O agronegócio e minério serão os 2 setores mais atendidos, com 32,8% dos perfis de cargas das ferrovias solicitadas que o Ministério da Infraestrutura pôde divulgar. Celulose e carga geral vêm na sequência com 10% e 6,2%, respectivamente.

Hoje, 70% do que as ferrovias transportam no Brasil são minério e 15%, grãos. Segundo Costa, a próxima revolução ferroviária vai passar pela maior diversificação de produtos carregados, que terão maior valor agregado. “A próxima revolução ferroviária vai passar pela maior diversificação de produtos carregados, que terão maior valor agregado. O contêiner, que as novas linhas já carregam, entra nessa lógica”, disse Costa.

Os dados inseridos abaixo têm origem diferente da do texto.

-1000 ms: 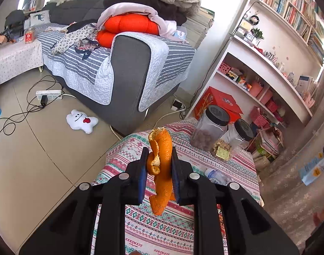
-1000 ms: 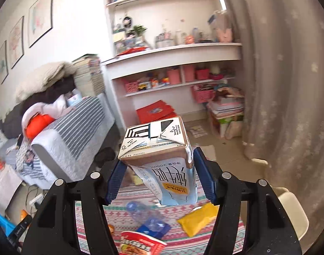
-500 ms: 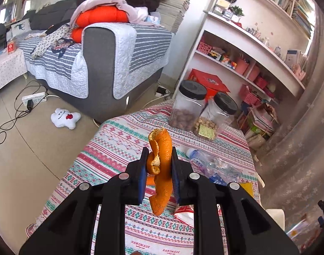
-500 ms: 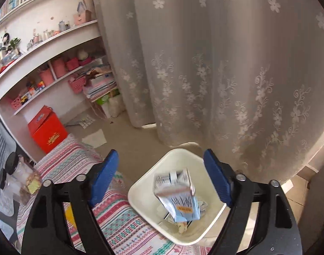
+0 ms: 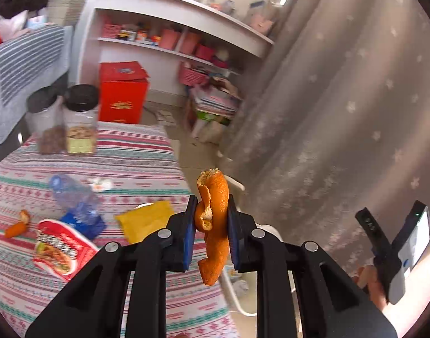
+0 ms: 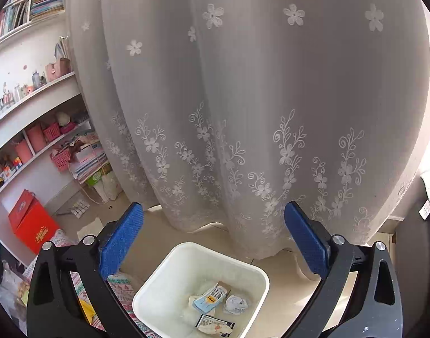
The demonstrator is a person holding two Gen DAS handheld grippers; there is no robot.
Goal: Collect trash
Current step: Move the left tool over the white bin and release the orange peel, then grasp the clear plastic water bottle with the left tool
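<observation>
My left gripper (image 5: 210, 231) is shut on an orange peel (image 5: 213, 225) and holds it above the table's right edge, near the white bin (image 5: 264, 229) that is mostly hidden behind it. My right gripper (image 6: 213, 242) is open and empty above the white bin (image 6: 158, 290). In the bin lie a milk carton (image 6: 212, 298), crumpled paper (image 6: 236, 304) and a wrapper (image 6: 215, 324). On the striped tablecloth (image 5: 130, 163) lie a plastic bottle (image 5: 74, 200), a yellow wrapper (image 5: 144, 219), a red snack bag (image 5: 60, 250) and peel scraps (image 5: 17, 225).
Two dark-lidded jars (image 5: 65, 121) stand at the table's far side. A red box (image 5: 122, 93) sits on the floor by the white shelves (image 5: 172, 28). A flowered curtain (image 6: 257, 98) hangs right behind the bin. The right hand-held gripper (image 5: 395, 242) shows at the right.
My right gripper opened and let the milk carton fall into the bin, where it now lies flat. My left gripper swung right with the peel, toward the bin.
</observation>
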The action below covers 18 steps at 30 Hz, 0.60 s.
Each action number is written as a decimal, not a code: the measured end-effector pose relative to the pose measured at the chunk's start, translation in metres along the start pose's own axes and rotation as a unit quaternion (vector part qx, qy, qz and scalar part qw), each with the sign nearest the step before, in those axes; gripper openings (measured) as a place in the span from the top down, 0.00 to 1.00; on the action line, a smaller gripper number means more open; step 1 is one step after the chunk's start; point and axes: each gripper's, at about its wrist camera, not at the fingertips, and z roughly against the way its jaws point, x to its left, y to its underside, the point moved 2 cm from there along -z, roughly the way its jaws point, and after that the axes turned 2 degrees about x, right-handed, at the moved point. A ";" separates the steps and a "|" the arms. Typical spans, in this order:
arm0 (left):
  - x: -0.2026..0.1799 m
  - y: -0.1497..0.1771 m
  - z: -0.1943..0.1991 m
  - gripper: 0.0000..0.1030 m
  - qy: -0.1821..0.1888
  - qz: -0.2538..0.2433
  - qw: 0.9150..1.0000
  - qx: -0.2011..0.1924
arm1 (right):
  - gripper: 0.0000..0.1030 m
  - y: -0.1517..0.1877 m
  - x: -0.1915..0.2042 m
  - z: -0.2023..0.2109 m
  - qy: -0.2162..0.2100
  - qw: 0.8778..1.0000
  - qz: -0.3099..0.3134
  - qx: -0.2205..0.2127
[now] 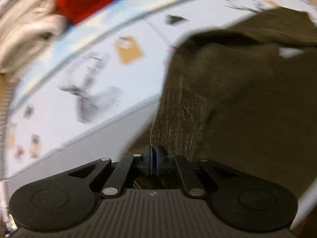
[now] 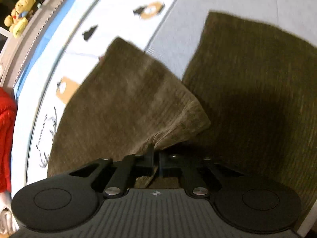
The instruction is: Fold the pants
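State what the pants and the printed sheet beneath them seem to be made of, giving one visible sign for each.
Pants: olive-brown cloth with fine parallel ribs and a matte, slightly fuzzy face, so probably corduroy or a similar ribbed weave; blur leaves it open.
Printed sheet: smooth, pale woven fabric, likely cotton bedding, judging by its flat matte surface, printed figures and stitched border line.
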 end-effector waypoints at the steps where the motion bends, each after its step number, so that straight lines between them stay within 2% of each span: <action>1: 0.008 -0.006 -0.001 0.97 -0.027 0.018 0.999 -0.007 | 0.97 -0.003 0.003 0.007 -0.006 1.000 -0.003 -0.019; 3: 0.029 -0.019 -0.003 0.97 -0.088 0.067 0.993 -0.028 | 0.97 -0.013 0.011 0.028 -0.027 0.998 0.001 -0.062; 6: 0.043 -0.031 -0.010 1.00 -0.152 0.104 0.982 -0.033 | 0.97 -0.030 0.021 0.071 -0.077 0.988 0.004 -0.133; 7: 0.045 -0.032 -0.014 1.00 -0.166 0.106 0.980 -0.033 | 0.97 -0.035 0.024 0.088 -0.094 0.983 0.008 -0.158; 9: 0.049 -0.036 -0.022 1.00 -0.171 0.114 0.978 -0.038 | 0.98 -0.044 0.025 0.113 -0.120 0.975 0.006 -0.188; 10: 0.050 -0.037 -0.024 1.00 -0.159 0.120 0.979 -0.045 | 0.98 -0.048 0.025 0.126 -0.133 0.971 0.005 -0.199; 11: 0.053 -0.038 -0.023 1.00 -0.130 0.129 0.981 -0.055 | 0.98 -0.053 0.022 0.140 -0.140 0.968 0.007 -0.210; 13: 0.062 -0.044 -0.019 0.97 -0.054 0.148 0.985 -0.075 | 0.98 -0.060 0.022 0.157 -0.151 0.960 0.009 -0.237; 16: 0.076 -0.047 0.001 0.88 0.040 0.181 0.974 -0.132 | 0.98 -0.070 0.020 0.175 -0.159 0.952 0.004 -0.263; 18: 0.083 -0.045 0.003 0.57 0.100 0.206 0.965 -0.132 | 0.98 -0.075 0.016 0.171 -0.152 0.951 0.010 -0.269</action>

Já foram analisados na 1ª fase 21, incluídos os 19 assinados. Totalizam 16.000 km de novas ferrovias e R$ 200 bilhões em investimento. Segundo Marcello Costa, esses contratos ainda não serão executados em 2022. “Neste ano, teremos projetos, licenciamentos e desapropriações”, disse.
Para 2022, o Ministério espera entregar 254,6 km de malha instalada, mais que em 2020 e 2021. Esses trilhos, entretanto, não se referem ao novo marco do setor. São trilhos construídos por empresas que disputaram leilão e ganharam concessões.